WHAT YOU NEED TO DO: When the line containing "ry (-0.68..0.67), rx" is found in the data below, copy it and each line after it through the line containing "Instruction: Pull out", exactly and with no others.

INPUT DATA:
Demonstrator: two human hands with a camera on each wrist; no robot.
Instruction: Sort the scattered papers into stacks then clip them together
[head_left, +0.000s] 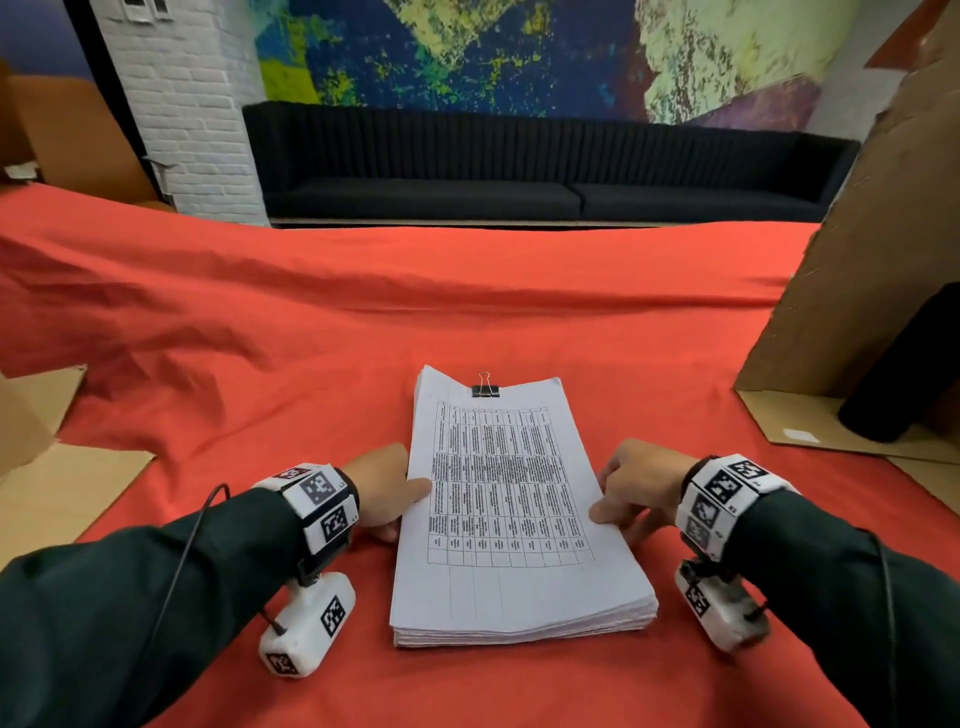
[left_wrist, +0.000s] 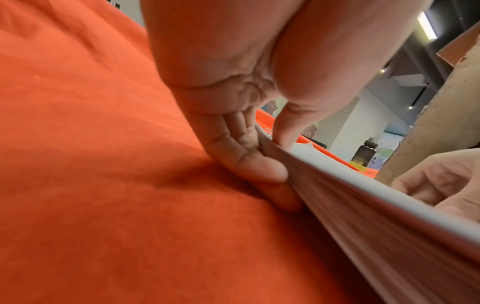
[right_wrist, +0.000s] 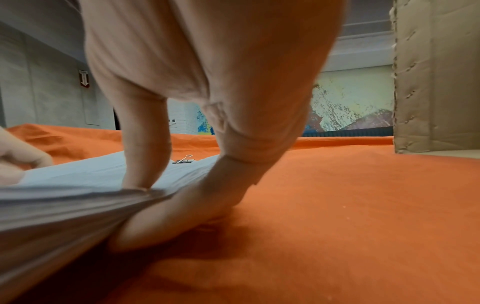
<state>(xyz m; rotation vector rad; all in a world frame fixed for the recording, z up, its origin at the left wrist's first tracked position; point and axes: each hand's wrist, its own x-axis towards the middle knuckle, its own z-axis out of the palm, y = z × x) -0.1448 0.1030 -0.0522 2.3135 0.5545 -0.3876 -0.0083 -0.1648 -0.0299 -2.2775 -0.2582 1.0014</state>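
Note:
A thick stack of printed papers (head_left: 511, 519) lies on the red cloth, with a black binder clip (head_left: 485, 390) on its far edge. My left hand (head_left: 387, 493) grips the stack's left edge, thumb on top and fingers underneath; the left wrist view shows that pinch on the paper stack (left_wrist: 363, 216) by my left hand (left_wrist: 259, 156). My right hand (head_left: 631, 493) grips the right edge the same way. In the right wrist view, the thumb of my right hand (right_wrist: 161, 197) presses on the top sheet of the stack (right_wrist: 78, 185), the fingers sit under it, and the binder clip (right_wrist: 184, 160) shows beyond.
A red cloth (head_left: 311, 322) covers the table. A cardboard panel (head_left: 852, 260) stands at the right over flat cardboard (head_left: 810, 426), with a dark object (head_left: 904, 374) beside it. More cardboard (head_left: 31, 441) lies at the left edge. A black sofa (head_left: 519, 166) is beyond.

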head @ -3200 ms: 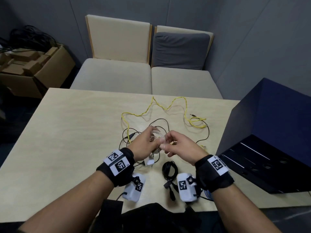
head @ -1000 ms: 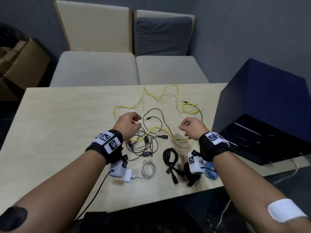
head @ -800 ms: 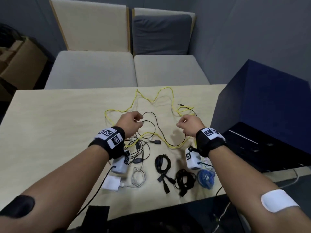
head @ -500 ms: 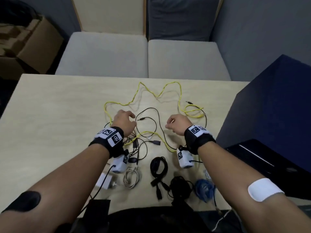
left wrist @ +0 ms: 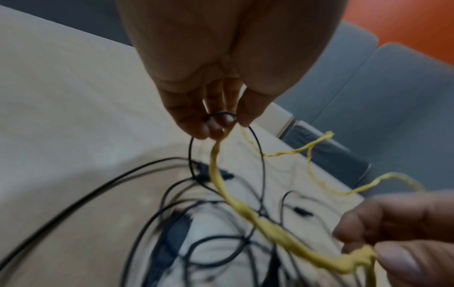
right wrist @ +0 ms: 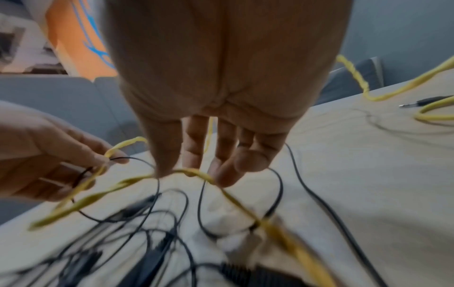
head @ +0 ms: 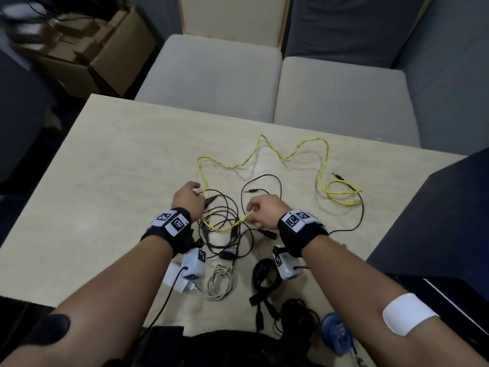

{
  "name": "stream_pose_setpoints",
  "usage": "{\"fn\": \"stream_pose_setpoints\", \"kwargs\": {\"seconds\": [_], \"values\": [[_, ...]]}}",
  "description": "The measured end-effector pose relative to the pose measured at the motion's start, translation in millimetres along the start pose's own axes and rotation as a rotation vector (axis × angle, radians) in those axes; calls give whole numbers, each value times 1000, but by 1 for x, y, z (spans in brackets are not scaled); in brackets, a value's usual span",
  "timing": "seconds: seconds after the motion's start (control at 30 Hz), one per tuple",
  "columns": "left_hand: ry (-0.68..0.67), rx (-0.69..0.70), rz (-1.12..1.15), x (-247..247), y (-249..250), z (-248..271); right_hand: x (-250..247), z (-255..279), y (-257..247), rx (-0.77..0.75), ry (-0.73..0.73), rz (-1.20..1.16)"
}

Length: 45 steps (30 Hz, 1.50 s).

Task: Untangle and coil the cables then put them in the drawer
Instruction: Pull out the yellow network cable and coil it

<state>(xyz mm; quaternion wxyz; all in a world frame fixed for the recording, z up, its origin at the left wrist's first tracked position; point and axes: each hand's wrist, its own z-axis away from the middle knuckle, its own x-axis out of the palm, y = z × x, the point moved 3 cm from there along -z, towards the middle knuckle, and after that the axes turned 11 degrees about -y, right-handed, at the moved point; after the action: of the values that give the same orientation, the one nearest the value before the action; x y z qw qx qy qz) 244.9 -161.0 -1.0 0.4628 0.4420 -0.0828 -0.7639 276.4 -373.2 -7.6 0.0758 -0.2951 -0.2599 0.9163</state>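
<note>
Yellow cable [head: 288, 154] sprawls across centre frame on the worktop [head: 111, 197], one stretch lifted between my two hands. My left hand [head: 188, 198] pinches it together with a thin black cable [left wrist: 194, 155], fingertips pressed together on both strands in the left wrist view. My right hand [head: 264, 211] pinches the yellow cable further along, thumb and fingers curled down on it. I'd say I'm holding the span taut so I can see where it crosses the black tangle [head: 225, 226] below and pull it free. Nearer me, lower centre, sit bundles that look already coiled: white cable [head: 221, 283], black cable coil [head: 264, 274], a blue one [head: 334, 329] at the edge. None in the drawer yet, I judge. Dark blue cabinet [head: 434, 221] at right edge; can't tell if its drawer is open. Worktop is pale wood grain. Grey seat cushions [head: 264, 86] upper centre, cardboard box [head: 100, 46] upper left.
</note>
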Motion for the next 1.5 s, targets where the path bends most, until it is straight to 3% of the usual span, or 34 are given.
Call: {"fn": "stream_pose_setpoints", "kwargs": {"seconds": [0.1, 0.27, 0.47, 0.67, 0.77, 0.83, 1.0, 1.17, 1.27, 1.4, 1.5], "values": [[1, 141, 18, -9, 11, 3, -11, 6, -2, -32, 45, -88], [-213, 376, 161, -3, 36, 30, -31, 12, -44, -188, 234, -369], [-329, 448, 193, -1, 33, 47, -43, 24, -78, -233, 304, -423], [-225, 366, 147, -13, 11, 37, -60, 61, -78, -285, 395, -652], [-154, 346, -29, -18, 14, 39, -64, 82, -78, -311, 469, -598], [-130, 405, -1, -23, 24, 49, -65, 96, -80, -309, 520, -515], [-265, 607, 237, -37, 61, 82, -66, 149, -100, -318, 783, -284], [-609, 537, 961, -59, 96, 124, -26, 187, -116, -459, 950, -29], [-693, 599, 1006, -61, 102, 141, 16, 187, -108, -384, 945, -3], [-717, 726, 816, -58, 96, 162, 52, 186, -91, -193, 841, -216], [-722, 807, 747, -55, 87, 174, 58, 195, -79, -256, 832, -651]]}}
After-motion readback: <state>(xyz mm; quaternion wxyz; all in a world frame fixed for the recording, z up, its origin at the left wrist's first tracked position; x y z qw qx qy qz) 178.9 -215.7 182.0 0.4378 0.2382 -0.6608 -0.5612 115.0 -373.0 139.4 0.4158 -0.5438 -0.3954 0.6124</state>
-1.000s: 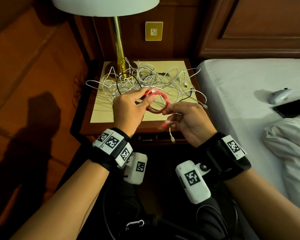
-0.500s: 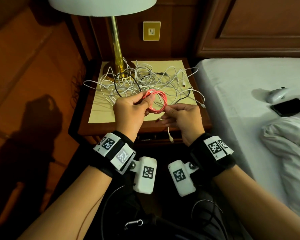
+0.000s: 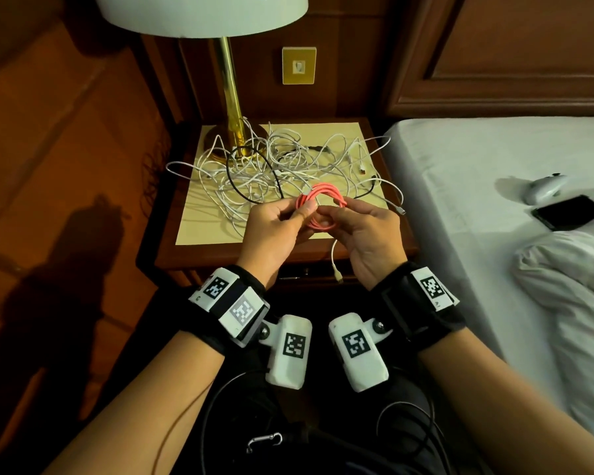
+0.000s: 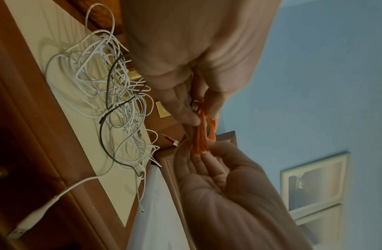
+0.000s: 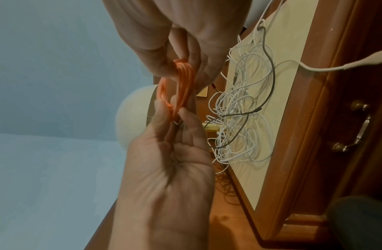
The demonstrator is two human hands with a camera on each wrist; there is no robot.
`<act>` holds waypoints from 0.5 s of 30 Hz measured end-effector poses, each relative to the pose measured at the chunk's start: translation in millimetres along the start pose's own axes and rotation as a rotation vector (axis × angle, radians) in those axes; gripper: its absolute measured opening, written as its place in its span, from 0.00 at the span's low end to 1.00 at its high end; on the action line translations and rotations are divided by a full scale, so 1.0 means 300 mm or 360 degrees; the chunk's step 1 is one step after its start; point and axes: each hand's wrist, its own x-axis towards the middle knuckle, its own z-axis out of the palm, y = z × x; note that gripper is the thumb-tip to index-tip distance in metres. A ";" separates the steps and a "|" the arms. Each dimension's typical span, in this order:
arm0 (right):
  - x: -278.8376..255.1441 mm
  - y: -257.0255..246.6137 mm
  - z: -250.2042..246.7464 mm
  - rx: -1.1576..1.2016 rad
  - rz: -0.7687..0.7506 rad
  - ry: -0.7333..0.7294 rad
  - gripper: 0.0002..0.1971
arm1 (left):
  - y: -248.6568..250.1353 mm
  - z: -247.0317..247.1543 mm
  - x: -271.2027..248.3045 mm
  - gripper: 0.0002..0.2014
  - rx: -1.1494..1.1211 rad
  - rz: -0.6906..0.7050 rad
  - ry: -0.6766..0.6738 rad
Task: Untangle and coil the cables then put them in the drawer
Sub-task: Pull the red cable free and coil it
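Note:
A pink-orange cable coil (image 3: pixel 319 209) is held up in front of the nightstand between both hands. My left hand (image 3: pixel 304 214) pinches its left side with thumb and fingers, next to a metal plug (image 4: pixel 195 105). On the other side, my right hand (image 3: pixel 336 209) pinches the coil (image 5: pixel 183 79) between thumb and fingers (image 5: pixel 164 69). Behind them a tangle of white cables (image 3: pixel 288 166) with a black cable (image 3: pixel 234 173) lies on the nightstand top (image 3: pixel 199 231). One white cable end (image 3: pixel 336 269) hangs over the front edge. The drawer handle (image 5: pixel 361 130) shows the drawer shut.
A brass lamp (image 3: pixel 232 97) stands at the back left of the nightstand, inside the tangle. The bed (image 3: pixel 460 200) is close on the right, with a black phone (image 3: pixel 568 212), a white mouse (image 3: pixel 544 188) and a bunched sheet (image 3: pixel 570 275). Floor lies to the left.
My right hand has risen from below the coil, where it held the loose end, to the coil's right side. The hands now sit close together and the coil looks tighter.

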 end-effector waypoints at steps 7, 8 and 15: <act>-0.033 -0.014 -0.025 0.0020 -0.0052 -0.0108 0.07 | 0.009 0.011 -0.002 0.08 0.0385 0.0006 -0.0002; -0.037 -0.015 -0.029 0.0069 -0.0042 -0.0134 0.07 | 0.015 0.014 -0.009 0.07 0.0348 -0.0016 -0.0024; -0.069 -0.040 -0.055 0.0199 0.0029 -0.0162 0.11 | 0.043 0.020 -0.055 0.07 0.0248 0.0065 -0.0129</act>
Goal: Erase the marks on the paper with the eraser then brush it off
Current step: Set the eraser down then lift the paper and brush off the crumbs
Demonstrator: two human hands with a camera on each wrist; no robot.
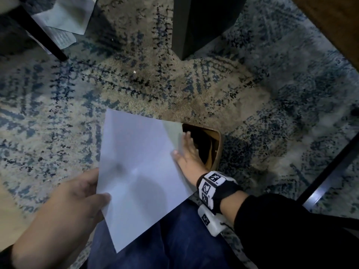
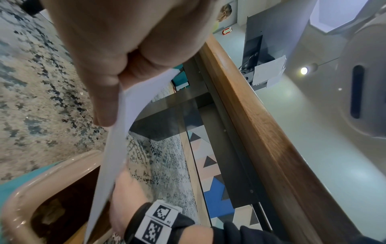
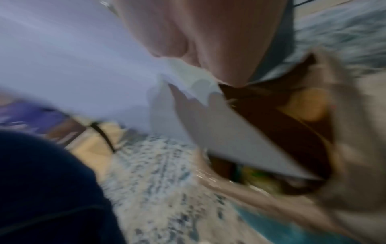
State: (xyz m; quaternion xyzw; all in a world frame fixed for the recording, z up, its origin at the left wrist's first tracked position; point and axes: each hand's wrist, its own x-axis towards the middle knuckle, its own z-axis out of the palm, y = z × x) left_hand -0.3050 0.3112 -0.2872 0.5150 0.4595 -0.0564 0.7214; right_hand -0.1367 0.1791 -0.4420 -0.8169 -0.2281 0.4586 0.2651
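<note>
A white sheet of paper (image 1: 139, 171) hangs tilted above my lap, and I see no marks on its upper face. My left hand (image 1: 83, 193) pinches its lower left edge between thumb and fingers; the left wrist view shows that pinch (image 2: 117, 74) on the paper (image 2: 117, 148), seen edge-on. My right hand (image 1: 186, 152) lies with straight fingers against the sheet's right edge, above a tan waste bin (image 1: 218, 150). The right wrist view is blurred; it shows the right hand (image 3: 208, 49) at the paper (image 3: 73, 66) over the bin (image 3: 344, 132). No eraser is in view.
A blue and beige patterned rug (image 1: 194, 90) covers the floor. A dark table leg (image 1: 194, 26) stands ahead, and a wooden table edge (image 1: 334, 26) crosses the top right. Loose papers (image 1: 64, 18) lie at the top left. My legs in blue jeans (image 1: 174, 239) sit below the sheet.
</note>
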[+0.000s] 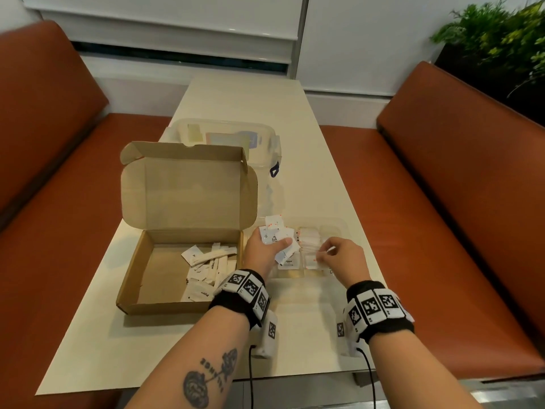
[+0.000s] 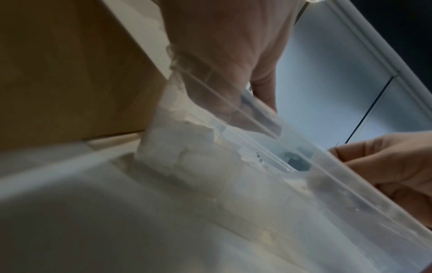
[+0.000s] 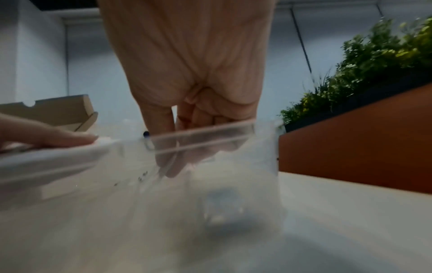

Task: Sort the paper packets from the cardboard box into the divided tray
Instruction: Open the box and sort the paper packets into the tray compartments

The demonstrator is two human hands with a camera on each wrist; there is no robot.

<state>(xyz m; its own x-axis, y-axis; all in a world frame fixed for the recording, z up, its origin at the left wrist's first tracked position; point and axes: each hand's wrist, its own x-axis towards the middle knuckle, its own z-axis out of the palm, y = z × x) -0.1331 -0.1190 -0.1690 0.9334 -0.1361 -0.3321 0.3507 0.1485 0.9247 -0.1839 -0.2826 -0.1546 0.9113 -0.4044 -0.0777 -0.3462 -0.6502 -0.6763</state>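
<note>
Packets (image 1: 210, 268) are seen from the head, many left in the cardboard box (image 1: 134, 278) on the counter (image 1: 295, 335). A white bunch (image 1: 277, 240) is held fanned in the left hand (image 1: 264, 250), likely so each label can be read. 1 packet is pinched by the right hand (image 1: 339, 255) over the divided tray (image 1: 339, 228).

From the left wrist, curled fingers (image 2: 264, 92) are seen through the clear tray wall.

From the right wrist, fingers (image 3: 161, 129) are dipped into a tray part, pinched together.
</note>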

ANSWER TO THIS EXERCISE:
  "columns": "left_hand: ry (-0.68..0.67), rx (-0.69..0.70), rz (-1.12..1.15), x (-247..247), y (-249..250), z (-248..271); right_hand: x (-250..247), z (-255..279), y (-257..247), rx (-0.77..0.75), ry (-0.73..0.73), rz (-1.20..1.16)"
}

Length: 45 steps (30 Hz, 1.50 s).

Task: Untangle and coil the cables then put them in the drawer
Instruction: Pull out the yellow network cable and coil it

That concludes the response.